Outlines of Law for Social Workers

Author:

Morrison, C.B.E., and E. L. Thackray, LL.M., with chapters by other contributors. Butterworth & Co. Ltd. 10s. 6d.

A handbook on this subject bringing up to date the facts about current social legislation, has been hopefully anticipated by the bewildered social worker, faced with the rapid changes of the last twelve months which have swept away so many familiar landmarks. Pre-existing reference books are obsolete and pre-existing Acts of Parliament so transformed that they can no longer be used as reliable sources of information but have become merely confusing.

Such a book has now appeared, and its twenty chapters deal with legal knowledge of a kind which experience shows is most needed by the social worker. These include : Adoption, Juvenile Employment, Hire Purchase, Landlord and Tenant, Loans and Debts, Husband and Wife, National Assistance, Social Insurance, Family Allowances, and the Health Service.

The present reviewer, however, is concerned chiefly with the chapter on ” Lunacy and Mental Deficiency “, and this is?it must be confessed? disappointing. We realize that the subject is so full of technical complications that, if only five pages are to be allotted to it, no really satisfactory treatment is possible; moreover, difficulties inevitably arise from the attempt to deal in one and the same chapter, with mental defect and mental disorder.

We would specially urge that in a subsequent edition the terms used for distinguishing between these two conditions are revised, for, although no doubt the author himself clearly realizes the distinction, the impression he leaves with the reader is that the determining factor is whether or not a patient is under 18. It is, of course, true that a diagnosis of mental defect cannot be made if no evidence is forthcoming as to its existence before 18, but it is emphatically not true that under that age mental disorder (as distinct from mental defect) cannot occur, and it is this implication which will inevitably be understood by the uninitiated. Moreover, the phrase ” those who have lost their mental faculties ” is unscientific and inadmissible.

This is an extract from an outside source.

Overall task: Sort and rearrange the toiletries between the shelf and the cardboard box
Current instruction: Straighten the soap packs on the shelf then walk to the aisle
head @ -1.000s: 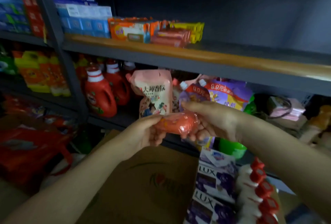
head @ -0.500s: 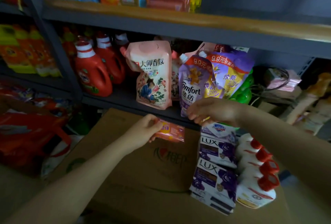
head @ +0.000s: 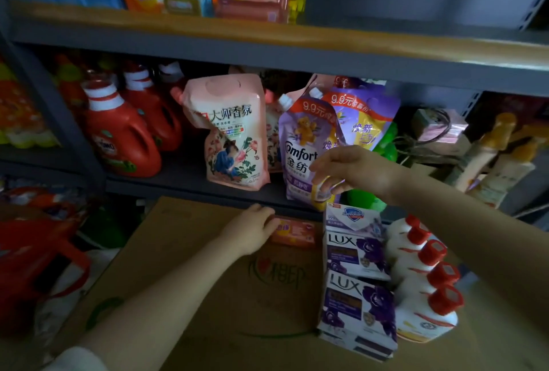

May we also suggest that in a new edition, more emphasis is laid on the duty of Local Authorities to provide defectives under supervision in their own homes, with training and occupation ? This is referred to in the introductory paragraphs, but no mention is made of Occupation Centres or Home Teaching, though it is these things about which a social worker is sure to be questioned in her contacts with the parents of defectives. The necessity of obtaining the consent of the parent (except in cases of flagrant neglect) before a defective can be sent to ah institution, is another important point on which a social worker should be able to give assurance, and this is also omitted. A.L.H.